**TASK**: Report back every line of the entries that contains "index", exactly as written.

[Saved entries]
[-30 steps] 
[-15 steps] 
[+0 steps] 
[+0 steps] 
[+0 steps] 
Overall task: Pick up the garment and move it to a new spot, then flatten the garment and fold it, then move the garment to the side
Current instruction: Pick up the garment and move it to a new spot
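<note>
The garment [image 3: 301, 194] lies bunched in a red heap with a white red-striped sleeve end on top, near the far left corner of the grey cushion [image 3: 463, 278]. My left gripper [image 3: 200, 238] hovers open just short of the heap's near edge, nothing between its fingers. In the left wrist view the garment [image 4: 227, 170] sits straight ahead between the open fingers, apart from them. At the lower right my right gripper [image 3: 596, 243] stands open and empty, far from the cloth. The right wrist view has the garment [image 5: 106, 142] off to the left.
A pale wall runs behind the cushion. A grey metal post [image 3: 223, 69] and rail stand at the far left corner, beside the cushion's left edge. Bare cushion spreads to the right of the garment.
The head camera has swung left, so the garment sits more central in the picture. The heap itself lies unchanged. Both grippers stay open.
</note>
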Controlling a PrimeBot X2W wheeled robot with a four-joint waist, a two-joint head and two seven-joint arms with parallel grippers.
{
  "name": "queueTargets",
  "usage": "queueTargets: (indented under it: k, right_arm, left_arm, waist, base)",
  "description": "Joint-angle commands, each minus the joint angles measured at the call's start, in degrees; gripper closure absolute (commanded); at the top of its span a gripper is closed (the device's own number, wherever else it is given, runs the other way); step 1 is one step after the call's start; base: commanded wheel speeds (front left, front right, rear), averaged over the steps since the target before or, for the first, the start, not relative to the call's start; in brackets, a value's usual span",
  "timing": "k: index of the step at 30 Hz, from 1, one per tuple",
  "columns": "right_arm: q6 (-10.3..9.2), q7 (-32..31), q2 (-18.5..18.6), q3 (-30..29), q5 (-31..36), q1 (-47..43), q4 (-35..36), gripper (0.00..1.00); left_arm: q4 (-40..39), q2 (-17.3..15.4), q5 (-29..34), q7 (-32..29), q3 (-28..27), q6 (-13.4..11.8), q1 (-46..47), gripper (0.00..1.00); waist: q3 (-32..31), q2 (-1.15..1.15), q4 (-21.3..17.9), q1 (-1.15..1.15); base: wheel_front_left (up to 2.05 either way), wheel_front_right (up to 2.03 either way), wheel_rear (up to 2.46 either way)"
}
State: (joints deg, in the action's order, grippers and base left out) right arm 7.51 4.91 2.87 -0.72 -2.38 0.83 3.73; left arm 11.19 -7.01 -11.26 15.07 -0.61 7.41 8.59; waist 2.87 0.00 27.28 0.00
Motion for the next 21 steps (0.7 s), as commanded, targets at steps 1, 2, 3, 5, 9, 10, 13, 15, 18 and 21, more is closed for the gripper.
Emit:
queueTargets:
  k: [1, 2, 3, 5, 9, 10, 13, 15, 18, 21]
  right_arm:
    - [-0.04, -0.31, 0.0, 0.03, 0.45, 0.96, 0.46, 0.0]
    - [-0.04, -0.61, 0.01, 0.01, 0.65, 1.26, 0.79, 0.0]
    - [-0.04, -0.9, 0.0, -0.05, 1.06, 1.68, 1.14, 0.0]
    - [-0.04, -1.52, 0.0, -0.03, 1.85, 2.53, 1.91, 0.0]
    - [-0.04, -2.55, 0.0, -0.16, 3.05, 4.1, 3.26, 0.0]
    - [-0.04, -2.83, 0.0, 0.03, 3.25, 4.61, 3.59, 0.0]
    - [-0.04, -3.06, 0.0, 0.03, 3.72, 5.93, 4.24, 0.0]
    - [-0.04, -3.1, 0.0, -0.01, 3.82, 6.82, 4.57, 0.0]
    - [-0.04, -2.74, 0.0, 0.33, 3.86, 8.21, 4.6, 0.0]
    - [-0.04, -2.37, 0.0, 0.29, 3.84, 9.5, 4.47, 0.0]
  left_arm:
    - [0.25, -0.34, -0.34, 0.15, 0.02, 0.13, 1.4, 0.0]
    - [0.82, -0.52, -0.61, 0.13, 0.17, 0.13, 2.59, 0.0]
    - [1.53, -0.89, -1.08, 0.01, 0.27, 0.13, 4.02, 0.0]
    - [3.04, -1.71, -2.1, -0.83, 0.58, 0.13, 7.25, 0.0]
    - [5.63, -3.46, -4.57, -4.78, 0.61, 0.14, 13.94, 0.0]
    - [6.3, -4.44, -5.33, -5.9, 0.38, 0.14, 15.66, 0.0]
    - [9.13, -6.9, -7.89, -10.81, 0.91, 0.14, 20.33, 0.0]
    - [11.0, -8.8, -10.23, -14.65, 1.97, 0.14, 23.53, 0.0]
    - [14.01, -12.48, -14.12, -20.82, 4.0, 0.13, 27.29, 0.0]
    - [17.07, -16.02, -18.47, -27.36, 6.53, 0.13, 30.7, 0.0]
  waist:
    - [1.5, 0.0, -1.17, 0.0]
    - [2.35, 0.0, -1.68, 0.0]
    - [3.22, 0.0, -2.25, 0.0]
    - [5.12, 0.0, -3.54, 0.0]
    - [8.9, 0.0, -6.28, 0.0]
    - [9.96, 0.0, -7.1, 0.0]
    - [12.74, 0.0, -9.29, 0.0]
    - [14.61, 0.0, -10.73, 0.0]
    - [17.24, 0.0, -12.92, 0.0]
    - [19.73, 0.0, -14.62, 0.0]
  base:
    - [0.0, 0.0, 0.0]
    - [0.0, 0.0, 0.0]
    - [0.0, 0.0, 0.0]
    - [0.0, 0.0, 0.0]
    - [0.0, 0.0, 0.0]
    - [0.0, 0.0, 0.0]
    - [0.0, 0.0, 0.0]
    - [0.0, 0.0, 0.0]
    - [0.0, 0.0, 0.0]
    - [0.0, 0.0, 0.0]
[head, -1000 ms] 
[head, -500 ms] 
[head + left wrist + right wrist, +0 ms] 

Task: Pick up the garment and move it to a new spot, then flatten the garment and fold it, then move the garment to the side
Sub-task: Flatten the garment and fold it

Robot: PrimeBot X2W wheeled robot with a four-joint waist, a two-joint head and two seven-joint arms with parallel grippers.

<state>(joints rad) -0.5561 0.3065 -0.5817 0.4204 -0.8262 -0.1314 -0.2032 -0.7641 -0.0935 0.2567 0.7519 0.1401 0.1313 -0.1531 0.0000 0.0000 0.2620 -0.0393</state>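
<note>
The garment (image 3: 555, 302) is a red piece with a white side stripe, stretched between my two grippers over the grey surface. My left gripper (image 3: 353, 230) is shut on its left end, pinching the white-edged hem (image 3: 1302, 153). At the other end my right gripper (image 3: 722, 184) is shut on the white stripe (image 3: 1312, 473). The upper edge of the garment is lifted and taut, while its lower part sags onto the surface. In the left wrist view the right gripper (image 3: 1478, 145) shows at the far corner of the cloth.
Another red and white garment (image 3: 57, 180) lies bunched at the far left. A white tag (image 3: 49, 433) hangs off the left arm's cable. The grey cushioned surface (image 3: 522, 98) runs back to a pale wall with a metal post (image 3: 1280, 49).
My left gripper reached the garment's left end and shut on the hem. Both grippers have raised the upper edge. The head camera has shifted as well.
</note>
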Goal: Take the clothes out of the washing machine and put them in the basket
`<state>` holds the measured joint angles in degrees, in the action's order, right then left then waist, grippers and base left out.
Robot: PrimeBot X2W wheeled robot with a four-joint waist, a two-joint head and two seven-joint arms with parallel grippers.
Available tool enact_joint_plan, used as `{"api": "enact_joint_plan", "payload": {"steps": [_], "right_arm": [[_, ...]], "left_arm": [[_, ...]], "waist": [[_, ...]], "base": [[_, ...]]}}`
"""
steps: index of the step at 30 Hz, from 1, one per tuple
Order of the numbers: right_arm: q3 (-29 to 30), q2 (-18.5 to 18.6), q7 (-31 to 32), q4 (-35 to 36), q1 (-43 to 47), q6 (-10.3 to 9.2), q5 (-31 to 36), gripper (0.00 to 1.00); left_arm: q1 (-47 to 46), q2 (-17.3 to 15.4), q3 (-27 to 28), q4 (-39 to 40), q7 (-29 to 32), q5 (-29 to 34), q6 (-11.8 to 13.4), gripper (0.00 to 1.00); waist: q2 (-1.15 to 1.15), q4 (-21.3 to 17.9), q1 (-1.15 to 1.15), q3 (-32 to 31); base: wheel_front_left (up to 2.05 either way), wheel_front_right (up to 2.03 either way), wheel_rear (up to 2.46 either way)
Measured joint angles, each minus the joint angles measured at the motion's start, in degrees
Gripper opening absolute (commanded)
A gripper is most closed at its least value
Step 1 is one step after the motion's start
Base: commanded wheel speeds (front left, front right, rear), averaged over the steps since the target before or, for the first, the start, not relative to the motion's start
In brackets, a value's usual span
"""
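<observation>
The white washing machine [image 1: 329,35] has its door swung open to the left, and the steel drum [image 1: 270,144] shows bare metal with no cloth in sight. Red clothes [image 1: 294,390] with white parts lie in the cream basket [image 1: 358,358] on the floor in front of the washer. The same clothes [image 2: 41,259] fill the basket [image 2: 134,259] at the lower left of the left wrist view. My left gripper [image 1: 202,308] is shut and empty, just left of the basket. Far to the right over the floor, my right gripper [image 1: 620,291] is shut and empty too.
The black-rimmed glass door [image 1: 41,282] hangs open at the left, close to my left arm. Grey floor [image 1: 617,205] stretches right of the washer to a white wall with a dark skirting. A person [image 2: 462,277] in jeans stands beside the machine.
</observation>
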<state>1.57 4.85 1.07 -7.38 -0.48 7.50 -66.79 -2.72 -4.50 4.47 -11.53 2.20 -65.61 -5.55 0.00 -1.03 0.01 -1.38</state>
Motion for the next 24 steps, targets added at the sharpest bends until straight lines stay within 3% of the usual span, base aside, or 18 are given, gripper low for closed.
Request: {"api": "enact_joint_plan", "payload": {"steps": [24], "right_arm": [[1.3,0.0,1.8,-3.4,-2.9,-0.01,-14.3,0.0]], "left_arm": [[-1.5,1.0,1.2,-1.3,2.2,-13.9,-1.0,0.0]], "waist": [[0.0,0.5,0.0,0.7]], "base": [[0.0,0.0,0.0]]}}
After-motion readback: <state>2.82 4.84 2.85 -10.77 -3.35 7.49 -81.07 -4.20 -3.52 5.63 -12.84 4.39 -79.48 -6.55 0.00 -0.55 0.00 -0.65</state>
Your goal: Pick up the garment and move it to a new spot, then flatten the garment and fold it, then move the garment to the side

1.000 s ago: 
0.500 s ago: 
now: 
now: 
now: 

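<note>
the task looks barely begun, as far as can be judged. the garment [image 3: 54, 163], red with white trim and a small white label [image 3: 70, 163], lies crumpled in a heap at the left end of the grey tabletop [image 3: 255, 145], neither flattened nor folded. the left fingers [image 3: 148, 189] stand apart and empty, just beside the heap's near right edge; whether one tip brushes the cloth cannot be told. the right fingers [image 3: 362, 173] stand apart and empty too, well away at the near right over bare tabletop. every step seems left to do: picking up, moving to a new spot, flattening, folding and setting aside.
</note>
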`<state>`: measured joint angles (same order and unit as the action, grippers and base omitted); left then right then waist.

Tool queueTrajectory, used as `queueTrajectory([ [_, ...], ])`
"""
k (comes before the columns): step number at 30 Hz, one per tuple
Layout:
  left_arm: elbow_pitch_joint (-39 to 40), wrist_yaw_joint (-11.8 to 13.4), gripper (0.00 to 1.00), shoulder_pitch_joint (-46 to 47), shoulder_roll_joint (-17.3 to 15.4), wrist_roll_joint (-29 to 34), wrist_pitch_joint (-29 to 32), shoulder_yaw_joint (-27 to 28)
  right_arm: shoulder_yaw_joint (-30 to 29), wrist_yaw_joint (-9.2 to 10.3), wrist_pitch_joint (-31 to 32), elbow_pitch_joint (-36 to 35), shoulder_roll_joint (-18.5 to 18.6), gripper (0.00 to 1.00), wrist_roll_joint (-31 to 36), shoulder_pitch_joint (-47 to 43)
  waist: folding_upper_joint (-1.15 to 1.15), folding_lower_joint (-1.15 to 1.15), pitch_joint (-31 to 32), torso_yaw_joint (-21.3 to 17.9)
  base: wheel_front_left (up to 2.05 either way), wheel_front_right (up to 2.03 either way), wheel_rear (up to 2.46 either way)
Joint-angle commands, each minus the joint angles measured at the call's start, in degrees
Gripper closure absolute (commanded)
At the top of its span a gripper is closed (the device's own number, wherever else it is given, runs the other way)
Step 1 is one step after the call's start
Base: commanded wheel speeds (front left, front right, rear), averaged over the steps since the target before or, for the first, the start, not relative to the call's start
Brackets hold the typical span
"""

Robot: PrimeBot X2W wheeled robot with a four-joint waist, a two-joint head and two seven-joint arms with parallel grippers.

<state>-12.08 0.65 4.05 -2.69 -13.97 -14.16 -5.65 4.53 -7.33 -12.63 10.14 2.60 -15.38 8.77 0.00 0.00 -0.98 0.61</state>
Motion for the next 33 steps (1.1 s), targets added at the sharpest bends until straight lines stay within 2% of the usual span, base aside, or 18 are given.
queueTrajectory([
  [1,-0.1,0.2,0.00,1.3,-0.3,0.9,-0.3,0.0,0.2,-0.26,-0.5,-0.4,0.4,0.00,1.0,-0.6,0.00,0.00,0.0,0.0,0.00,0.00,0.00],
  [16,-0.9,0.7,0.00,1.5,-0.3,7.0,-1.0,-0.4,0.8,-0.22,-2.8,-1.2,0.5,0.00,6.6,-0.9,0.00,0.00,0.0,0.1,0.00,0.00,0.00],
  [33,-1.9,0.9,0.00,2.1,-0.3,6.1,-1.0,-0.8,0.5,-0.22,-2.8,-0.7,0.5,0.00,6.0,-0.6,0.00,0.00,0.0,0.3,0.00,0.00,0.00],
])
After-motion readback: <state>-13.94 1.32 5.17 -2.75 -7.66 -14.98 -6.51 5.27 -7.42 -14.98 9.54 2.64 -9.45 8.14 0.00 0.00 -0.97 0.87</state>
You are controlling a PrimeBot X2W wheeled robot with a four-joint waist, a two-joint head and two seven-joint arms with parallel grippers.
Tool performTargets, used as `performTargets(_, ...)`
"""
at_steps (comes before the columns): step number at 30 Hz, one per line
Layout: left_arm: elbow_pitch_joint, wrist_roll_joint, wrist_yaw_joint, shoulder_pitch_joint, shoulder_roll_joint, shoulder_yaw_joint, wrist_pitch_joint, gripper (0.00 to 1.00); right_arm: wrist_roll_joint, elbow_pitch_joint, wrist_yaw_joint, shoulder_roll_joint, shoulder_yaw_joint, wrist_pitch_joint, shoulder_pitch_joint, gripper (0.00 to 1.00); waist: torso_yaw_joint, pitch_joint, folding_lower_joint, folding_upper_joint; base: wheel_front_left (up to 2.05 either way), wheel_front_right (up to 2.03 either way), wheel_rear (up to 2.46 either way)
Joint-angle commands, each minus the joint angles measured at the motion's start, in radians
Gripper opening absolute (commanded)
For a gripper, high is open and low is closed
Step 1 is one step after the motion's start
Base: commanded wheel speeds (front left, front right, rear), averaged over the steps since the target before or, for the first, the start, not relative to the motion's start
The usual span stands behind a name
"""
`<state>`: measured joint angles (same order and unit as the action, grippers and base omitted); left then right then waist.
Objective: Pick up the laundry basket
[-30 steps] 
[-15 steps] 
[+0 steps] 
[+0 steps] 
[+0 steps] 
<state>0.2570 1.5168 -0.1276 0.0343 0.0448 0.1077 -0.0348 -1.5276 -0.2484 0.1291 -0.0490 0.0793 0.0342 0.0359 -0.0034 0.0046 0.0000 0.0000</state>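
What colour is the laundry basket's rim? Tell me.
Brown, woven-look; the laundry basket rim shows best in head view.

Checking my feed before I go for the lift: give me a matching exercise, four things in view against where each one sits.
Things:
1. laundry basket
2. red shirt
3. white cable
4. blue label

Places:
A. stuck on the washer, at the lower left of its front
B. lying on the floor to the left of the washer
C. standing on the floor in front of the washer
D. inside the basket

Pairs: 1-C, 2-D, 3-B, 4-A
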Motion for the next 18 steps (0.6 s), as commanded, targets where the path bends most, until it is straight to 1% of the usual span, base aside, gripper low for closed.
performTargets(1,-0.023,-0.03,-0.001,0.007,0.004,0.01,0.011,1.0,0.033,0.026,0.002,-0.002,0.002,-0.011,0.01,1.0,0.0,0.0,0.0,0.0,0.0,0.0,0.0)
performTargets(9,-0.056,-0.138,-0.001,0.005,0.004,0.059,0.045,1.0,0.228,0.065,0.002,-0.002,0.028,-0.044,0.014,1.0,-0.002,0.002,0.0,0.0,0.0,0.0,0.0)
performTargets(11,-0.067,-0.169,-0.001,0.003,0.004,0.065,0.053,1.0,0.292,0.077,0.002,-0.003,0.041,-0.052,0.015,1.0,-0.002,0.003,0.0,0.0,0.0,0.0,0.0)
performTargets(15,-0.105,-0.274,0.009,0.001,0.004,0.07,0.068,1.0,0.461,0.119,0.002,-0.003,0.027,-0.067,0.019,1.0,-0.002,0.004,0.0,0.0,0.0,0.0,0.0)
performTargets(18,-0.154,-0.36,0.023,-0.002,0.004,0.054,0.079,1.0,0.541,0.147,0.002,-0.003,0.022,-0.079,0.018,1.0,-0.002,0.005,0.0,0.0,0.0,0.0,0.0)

**ANSWER AREA**:
  "timing": "k: index of the step at 30 Hz, from 1, one per tuple",
steps: index of the step at 30 Hz, from 1, one per tuple

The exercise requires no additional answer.